# [Goal of the exercise]
Only one stretch of the records below should be repeated. It starts with the line containing "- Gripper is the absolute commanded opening" and goes on through the line containing "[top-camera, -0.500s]", exactly as written.

# [Stored records]
※ ※ ※
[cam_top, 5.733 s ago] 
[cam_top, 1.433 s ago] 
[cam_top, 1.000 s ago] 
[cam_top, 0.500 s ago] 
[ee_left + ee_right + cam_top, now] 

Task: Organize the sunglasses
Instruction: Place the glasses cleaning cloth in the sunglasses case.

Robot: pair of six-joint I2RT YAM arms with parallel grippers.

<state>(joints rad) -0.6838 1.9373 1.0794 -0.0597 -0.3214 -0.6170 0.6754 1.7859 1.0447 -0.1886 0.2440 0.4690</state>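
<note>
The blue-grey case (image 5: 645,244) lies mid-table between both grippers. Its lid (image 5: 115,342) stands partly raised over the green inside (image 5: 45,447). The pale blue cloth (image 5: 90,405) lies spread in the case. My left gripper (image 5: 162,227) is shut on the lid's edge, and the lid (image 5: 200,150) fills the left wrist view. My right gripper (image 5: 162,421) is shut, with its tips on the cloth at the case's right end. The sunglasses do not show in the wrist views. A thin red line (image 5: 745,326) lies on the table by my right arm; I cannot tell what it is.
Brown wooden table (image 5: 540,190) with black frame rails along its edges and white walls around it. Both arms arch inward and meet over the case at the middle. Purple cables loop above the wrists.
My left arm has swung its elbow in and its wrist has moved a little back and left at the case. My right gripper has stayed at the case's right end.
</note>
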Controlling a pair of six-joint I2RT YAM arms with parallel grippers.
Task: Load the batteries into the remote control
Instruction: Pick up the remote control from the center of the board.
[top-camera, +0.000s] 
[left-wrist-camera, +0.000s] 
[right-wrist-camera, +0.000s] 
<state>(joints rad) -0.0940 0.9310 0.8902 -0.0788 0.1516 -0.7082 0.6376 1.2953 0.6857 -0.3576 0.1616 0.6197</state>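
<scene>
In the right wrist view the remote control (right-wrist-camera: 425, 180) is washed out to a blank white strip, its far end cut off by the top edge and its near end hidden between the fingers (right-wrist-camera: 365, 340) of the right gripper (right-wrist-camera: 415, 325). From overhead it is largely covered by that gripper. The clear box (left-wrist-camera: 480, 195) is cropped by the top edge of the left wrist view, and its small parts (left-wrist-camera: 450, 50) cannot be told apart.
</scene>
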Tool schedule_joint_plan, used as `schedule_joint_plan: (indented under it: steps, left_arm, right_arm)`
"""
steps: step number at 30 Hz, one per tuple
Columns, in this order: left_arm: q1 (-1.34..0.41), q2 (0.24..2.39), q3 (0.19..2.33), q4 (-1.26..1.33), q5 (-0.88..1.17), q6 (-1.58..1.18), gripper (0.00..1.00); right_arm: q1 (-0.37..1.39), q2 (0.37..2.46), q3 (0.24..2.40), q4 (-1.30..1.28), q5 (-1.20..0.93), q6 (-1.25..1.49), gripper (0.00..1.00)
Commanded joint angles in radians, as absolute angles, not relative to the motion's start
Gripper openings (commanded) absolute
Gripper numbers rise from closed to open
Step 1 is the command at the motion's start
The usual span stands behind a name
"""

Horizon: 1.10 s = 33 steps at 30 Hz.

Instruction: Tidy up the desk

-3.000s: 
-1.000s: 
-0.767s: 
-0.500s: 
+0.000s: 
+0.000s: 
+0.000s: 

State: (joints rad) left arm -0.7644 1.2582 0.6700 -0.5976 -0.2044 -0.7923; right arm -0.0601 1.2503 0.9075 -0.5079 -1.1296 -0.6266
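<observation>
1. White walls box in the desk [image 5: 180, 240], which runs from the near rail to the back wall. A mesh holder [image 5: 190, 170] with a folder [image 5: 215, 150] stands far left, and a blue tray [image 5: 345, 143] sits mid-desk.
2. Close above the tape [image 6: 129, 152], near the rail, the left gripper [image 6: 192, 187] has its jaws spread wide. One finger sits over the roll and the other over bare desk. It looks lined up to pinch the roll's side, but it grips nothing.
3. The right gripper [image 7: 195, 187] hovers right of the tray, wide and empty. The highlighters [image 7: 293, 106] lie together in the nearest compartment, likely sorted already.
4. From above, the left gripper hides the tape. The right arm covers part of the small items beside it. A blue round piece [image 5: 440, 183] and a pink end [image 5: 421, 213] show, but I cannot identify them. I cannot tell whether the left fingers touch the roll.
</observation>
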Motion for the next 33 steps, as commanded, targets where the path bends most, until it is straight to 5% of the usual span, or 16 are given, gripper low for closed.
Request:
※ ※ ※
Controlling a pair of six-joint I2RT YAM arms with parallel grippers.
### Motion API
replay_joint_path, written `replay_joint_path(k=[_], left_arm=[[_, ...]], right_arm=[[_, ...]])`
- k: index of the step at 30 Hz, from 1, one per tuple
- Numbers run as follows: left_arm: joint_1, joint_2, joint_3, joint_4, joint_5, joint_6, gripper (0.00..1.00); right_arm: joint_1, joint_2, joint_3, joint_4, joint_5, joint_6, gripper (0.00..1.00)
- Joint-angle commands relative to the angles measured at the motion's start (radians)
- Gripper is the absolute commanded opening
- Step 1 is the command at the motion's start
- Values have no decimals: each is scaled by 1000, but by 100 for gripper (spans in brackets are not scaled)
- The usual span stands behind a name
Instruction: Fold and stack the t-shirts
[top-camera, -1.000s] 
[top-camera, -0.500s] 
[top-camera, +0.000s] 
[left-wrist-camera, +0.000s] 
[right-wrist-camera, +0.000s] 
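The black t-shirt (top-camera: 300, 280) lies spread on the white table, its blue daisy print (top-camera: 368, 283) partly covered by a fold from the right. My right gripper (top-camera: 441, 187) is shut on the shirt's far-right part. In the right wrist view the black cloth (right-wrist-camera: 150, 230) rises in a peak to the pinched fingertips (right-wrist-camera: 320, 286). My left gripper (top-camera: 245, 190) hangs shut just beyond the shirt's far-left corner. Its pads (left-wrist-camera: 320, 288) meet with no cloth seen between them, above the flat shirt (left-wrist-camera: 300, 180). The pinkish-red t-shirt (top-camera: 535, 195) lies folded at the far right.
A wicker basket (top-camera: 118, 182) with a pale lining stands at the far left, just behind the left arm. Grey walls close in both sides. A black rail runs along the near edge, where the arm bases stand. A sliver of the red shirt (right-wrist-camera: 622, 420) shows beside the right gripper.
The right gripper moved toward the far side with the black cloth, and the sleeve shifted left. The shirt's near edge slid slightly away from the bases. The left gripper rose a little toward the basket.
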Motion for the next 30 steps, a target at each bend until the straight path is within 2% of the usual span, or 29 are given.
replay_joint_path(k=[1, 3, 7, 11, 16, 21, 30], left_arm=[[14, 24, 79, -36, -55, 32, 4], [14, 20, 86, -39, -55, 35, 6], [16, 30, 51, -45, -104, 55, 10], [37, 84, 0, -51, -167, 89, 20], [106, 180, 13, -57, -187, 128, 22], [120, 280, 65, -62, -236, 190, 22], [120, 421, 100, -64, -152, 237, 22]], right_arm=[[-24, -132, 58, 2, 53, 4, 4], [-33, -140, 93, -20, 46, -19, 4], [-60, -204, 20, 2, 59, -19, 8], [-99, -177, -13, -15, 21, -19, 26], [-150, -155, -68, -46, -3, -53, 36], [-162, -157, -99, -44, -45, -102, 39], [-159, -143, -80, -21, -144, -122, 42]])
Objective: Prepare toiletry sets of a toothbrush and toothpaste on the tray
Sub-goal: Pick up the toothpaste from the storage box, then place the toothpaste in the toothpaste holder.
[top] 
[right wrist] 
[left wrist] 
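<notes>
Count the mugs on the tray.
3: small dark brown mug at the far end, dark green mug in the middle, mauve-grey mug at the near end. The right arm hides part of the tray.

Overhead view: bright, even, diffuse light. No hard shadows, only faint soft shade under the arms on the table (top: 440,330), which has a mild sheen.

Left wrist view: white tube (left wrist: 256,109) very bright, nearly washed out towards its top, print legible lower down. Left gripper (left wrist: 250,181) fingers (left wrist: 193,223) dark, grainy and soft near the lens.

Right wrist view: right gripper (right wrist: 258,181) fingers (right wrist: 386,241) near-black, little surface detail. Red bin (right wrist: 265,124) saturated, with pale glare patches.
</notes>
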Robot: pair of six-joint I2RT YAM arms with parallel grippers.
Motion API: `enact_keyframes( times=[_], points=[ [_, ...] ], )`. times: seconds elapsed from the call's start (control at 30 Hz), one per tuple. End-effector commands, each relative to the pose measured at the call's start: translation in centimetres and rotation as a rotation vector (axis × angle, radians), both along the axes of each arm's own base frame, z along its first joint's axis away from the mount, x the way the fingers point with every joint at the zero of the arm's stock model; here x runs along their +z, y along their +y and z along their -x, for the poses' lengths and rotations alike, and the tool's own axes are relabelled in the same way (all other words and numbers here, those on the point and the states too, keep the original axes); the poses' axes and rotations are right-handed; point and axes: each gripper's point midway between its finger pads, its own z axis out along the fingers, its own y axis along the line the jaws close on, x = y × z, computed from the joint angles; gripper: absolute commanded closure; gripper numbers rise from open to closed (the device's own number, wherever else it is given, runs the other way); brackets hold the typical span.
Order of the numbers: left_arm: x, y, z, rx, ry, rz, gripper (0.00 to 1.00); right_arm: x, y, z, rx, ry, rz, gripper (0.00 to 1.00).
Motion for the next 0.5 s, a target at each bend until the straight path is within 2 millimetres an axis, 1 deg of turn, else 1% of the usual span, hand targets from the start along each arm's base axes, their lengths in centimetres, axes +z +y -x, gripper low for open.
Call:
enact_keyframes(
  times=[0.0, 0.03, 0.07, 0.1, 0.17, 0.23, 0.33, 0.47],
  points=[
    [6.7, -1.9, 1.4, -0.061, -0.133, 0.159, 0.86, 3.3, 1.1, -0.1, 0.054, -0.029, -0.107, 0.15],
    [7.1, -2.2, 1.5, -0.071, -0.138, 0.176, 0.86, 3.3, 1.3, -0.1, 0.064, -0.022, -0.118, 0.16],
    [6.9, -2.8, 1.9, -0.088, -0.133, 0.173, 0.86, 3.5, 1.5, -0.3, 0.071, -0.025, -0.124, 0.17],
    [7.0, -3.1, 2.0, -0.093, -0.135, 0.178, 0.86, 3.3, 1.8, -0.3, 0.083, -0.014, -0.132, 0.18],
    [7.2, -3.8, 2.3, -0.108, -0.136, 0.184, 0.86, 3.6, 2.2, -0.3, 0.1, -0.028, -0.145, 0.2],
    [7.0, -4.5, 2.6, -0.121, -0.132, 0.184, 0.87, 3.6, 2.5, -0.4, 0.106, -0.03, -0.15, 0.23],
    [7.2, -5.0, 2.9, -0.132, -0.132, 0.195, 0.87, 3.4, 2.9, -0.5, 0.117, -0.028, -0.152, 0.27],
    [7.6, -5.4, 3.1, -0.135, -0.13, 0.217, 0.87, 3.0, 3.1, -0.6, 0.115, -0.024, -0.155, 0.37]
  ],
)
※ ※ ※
# [Output for this exercise]
- Gripper is the absolute commanded opening
- Step 1 is the command at the motion's start
- Values have no decimals: each is scaled by 1000, but by 100 for gripper (spans in brackets are not scaled)
- The usual span stands behind a name
Instruction: Fold and stack the t-shirts
[top-camera, -1.000s] 
[top-camera, -0.500s] 

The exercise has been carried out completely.